As it turns out, my family back home will be off the same time I will be -- which only happens once in a blue moon. They’ll be traveling to Disney World and my mother -- bless her heart -- purchased me a ticket to join for part of the week. Without hesitation, I was fist pumping and shouting, "I'm going to Disney," complete with a little crying and a lot of awkward dance. Truly, I was overwhelmed with excitement at the prospect of being at one of my favorite places in a few days’ time. Needless to say, I got a ton of strange looks as I skipped through campus back to my apartment.
From an outsider’s perspective, I realize my reaction was pretty childish. Disney World? Really? That’s how I’ll be spending my “productive” fall break -- a time for catching up and getting ahead? Instantly, I felt a little guilty. I would never have time to devote to my schoolwork, and whatnot, if I’m spending all of it frolicking around an amusement park.

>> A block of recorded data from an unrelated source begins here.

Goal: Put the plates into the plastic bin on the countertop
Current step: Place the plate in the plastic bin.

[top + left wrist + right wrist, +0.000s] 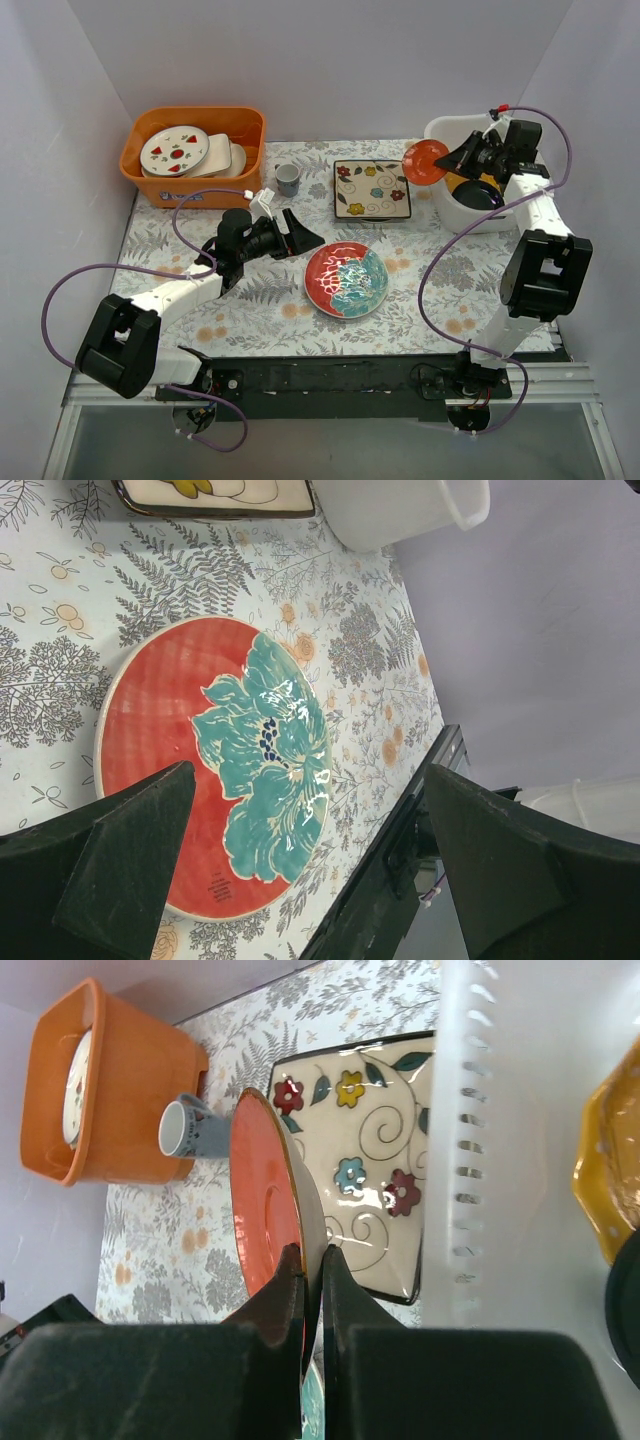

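Observation:
My right gripper [313, 1252] is shut on the rim of a pink round plate [262, 1192], held on edge just left of the white plastic bin [448, 203] and above the countertop [250, 300]; the plate also shows in the top view [424, 160]. The bin's slotted wall [468, 1140] holds a yellow scalloped plate [605, 1185] and a dark round plate [478, 193]. A cream square floral plate [371, 189] lies beside the bin. A red-and-teal round plate [346, 279] lies mid-table. My left gripper [305, 234] is open, empty, left of it; the plate fills the left wrist view [215, 765].
An orange bin [193, 152] at the back left holds white round plates with red and green marks [174, 149]. A small grey-blue cup [288, 178] stands between the orange bin and the floral plate. Purple cables loop beside both arms. Walls close in on three sides.

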You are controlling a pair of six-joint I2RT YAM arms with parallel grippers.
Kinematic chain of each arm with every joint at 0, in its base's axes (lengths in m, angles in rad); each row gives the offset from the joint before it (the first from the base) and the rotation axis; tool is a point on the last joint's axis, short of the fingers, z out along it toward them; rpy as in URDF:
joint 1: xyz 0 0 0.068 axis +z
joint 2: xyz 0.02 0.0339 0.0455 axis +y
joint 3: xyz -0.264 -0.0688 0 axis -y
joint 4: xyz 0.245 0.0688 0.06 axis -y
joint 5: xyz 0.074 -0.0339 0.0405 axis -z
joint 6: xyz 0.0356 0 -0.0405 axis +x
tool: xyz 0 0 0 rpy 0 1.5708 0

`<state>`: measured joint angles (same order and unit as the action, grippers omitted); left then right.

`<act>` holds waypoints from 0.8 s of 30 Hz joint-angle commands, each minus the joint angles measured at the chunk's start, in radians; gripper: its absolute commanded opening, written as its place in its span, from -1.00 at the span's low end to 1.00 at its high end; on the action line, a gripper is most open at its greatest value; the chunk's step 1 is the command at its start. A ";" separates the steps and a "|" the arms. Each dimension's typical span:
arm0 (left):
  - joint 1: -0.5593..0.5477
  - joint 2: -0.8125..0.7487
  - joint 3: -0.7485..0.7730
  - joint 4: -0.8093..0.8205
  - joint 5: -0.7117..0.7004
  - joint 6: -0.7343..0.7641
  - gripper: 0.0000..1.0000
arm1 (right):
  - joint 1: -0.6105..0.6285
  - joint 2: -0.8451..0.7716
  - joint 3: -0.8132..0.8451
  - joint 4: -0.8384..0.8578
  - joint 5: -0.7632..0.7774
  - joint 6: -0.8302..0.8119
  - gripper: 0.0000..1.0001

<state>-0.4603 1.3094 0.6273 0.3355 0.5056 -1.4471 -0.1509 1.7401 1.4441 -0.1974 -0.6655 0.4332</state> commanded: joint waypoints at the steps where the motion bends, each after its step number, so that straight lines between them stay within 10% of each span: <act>1: 0.003 -0.027 -0.014 0.007 0.004 0.007 0.96 | -0.039 -0.027 0.052 0.010 0.050 0.036 -0.97; 24: 0.005 0.005 -0.005 0.025 0.025 -0.004 0.96 | -0.182 -0.070 -0.001 0.015 0.195 0.032 -0.97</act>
<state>-0.4603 1.3174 0.6262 0.3450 0.5140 -1.4555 -0.3222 1.7096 1.4414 -0.2302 -0.4820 0.4610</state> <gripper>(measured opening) 0.982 0.060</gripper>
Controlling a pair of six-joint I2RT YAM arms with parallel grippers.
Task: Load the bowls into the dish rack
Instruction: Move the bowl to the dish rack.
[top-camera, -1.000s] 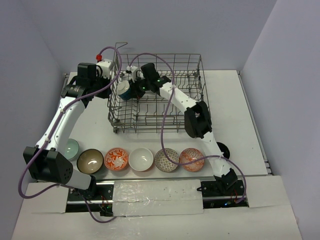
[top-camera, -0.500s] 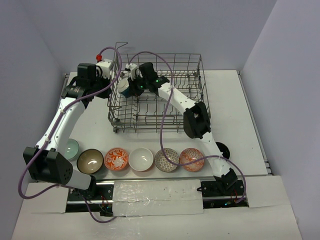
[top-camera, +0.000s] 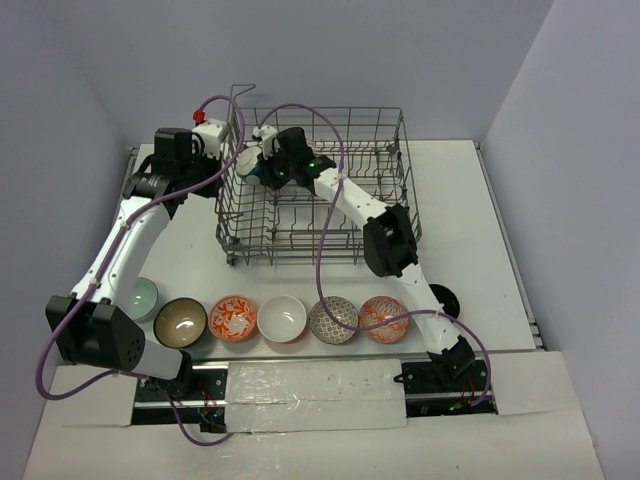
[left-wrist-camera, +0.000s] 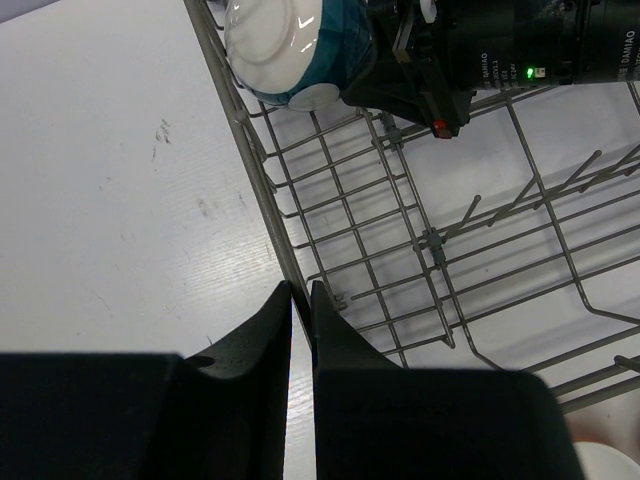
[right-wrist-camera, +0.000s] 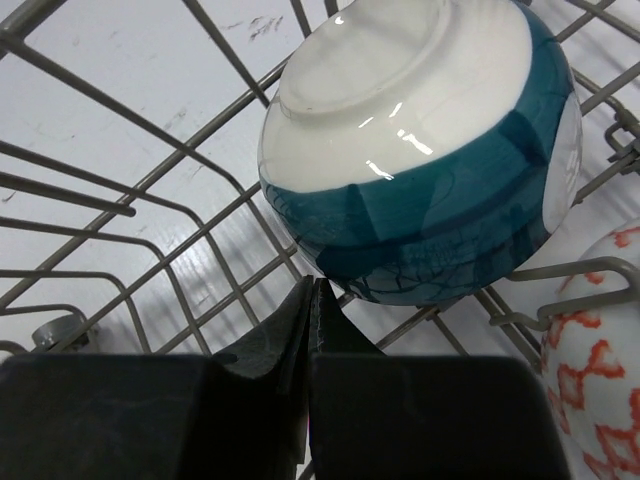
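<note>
Dish rack (top-camera: 360, 110): grey wire basket with rows of upright tines, standing mid-table on the white table (top-camera: 480, 220).

Contents: teal bowl (right-wrist-camera: 420, 210) inside the dish rack at its left side, toward the far end. It is tipped against the wires, white foot toward the right wrist camera. A white, red-patterned round piece (right-wrist-camera: 600, 350) lies just beside it (only an edge in view).

Grippers: right gripper (right-wrist-camera: 312, 290) is inside the rack, fingers pressed together with nothing between them. Its tips are just under the teal bowl's side; contact cannot be told. Left gripper (left-wrist-camera: 301, 300) is at the rack's left wall, fingers nearly together, pinching the rim wire that runs into the slit between them.

Bowls on the table, in a row near the arm bases, left to right:
- pale green bowl (top-camera: 145, 297)
- brown bowl (top-camera: 180, 321)
- orange-patterned bowl (top-camera: 233, 318)
- white bowl (top-camera: 282, 318)
- grey-patterned bowl (top-camera: 332, 320)
- red-patterned bowl (top-camera: 383, 318)
- black bowl (top-camera: 447, 299) (partly hidden by the right arm)
</note>
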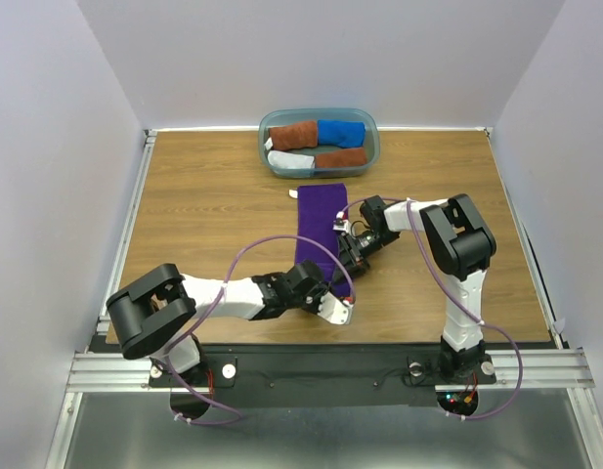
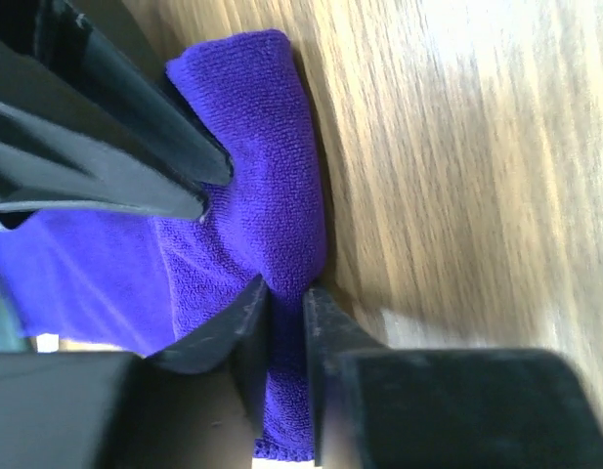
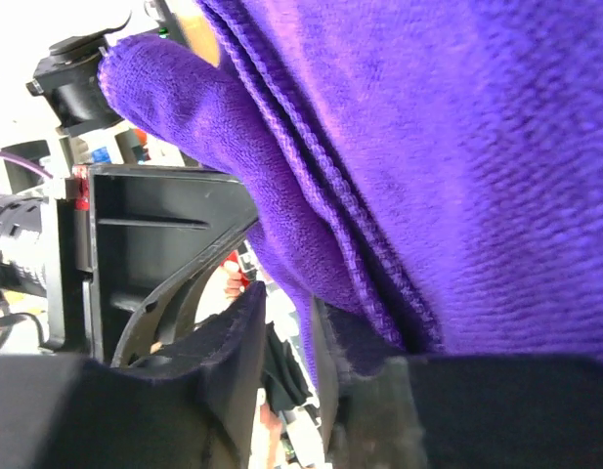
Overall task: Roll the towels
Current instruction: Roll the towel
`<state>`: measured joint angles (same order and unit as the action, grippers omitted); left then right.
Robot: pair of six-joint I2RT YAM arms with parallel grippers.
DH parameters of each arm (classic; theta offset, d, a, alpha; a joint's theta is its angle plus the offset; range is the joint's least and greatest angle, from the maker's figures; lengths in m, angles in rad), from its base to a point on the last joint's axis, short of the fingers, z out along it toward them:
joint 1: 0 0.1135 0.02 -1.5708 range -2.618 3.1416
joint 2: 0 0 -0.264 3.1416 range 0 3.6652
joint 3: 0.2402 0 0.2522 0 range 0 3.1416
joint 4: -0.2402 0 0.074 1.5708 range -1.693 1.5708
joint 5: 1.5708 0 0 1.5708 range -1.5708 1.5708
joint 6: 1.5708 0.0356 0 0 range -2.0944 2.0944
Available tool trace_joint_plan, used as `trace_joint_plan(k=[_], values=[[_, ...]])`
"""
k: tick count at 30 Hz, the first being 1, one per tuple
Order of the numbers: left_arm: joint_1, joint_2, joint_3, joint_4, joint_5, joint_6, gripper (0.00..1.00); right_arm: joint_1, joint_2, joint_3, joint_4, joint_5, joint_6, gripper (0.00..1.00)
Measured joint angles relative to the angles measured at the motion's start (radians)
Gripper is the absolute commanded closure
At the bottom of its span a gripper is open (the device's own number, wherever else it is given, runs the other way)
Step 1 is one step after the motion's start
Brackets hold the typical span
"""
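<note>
Clamped: left gripper [image 2: 284, 298] holds deep purple fuzzy cloth towel [image 2: 267, 166] at its folded edge; right gripper [image 3: 286, 308] just beside it, also pinching the towel.

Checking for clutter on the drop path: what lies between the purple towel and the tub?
Nothing: just a narrow strip of bare table between towel and tub, shown in the top view.

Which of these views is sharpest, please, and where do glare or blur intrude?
Top view: sharp and evenly lit, with the purple towel crisp. Left wrist view: glare whitens the table at upper right. Right wrist view: the towel sits close and slightly soft, and the background at left is overexposed.
</note>
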<state>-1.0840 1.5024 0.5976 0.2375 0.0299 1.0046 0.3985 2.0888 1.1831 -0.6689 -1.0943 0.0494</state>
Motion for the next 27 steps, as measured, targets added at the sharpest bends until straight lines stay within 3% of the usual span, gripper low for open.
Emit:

College has been described many times as a strange gap of time in life when one is caught in the transition between childhood and adulthood -- equally excited by both trips to ice cream shops and pretty area rugs for the apartment while not willing to admit being excited by one or the other. But it seems that everyone expects us to fall into one category or the other, and more often than not, the world demands us college students to just accept adulthood already. We are pushed more towards fitting in that box every day, no longer allowed to live with one foot in each world. We pay our bills. We live on our own. We (attempt to) cook our own food.
But, honestly, who decided we have to choose? Why do we have to be either one or the other? Why can’t I pay my rent for my apartment and also cry tears of joy because I’m going to Disney World without being judged?
So this week, I’m challenging that view. Hanging on to our childhood is so important because it has so many lessons that are just as wise and useful as those we receive in during adulthood. So here are seven of those lessons that I hope to keep with me for the rest of my life.
1. Kids love unconditionally.
Prejudice is taught, not inherited. Children love and forgive easily despite race, ethnicity, sexual orientation, etc.
2. Kids get excited.
They don’t keep emotions in check or worry about how they’ll appear to others; they feel with all of themselves and express those feelings without hesitation.
3. Kids never stop dreaming.
Children are creative and hopeful and they never let the word “no” deter them. They pursue what they want, when they want, and how they want. They don’t think they can be anything, they know they can.
4. Kids appreciate the simple things.
It doesn’t take a grand gesture to get their attention, or to make them happy. They like parks and popsicles and warm hugs.
5. Kids believe in magic.
They believe in possibility. They believe in a beautiful, good world with love and opportunities. They believe wholeheartedly in absurdities and impossible things.
6. Kids are honest.
They tell it how it is and hold nothing back. They aren’t cunning or strategic, they lack tact and a lot of social skills, but you always know where you stand with a child.
7. Kids don’t forget to laugh.
They laugh at movies and funny faces and each other. But most important, they aren’t afraid to laugh at themselves.
So, you all, enjoy your studies. I’ll be reading my textbook, too. I’ll just be doing so on my way to the Happiest Place On Earth.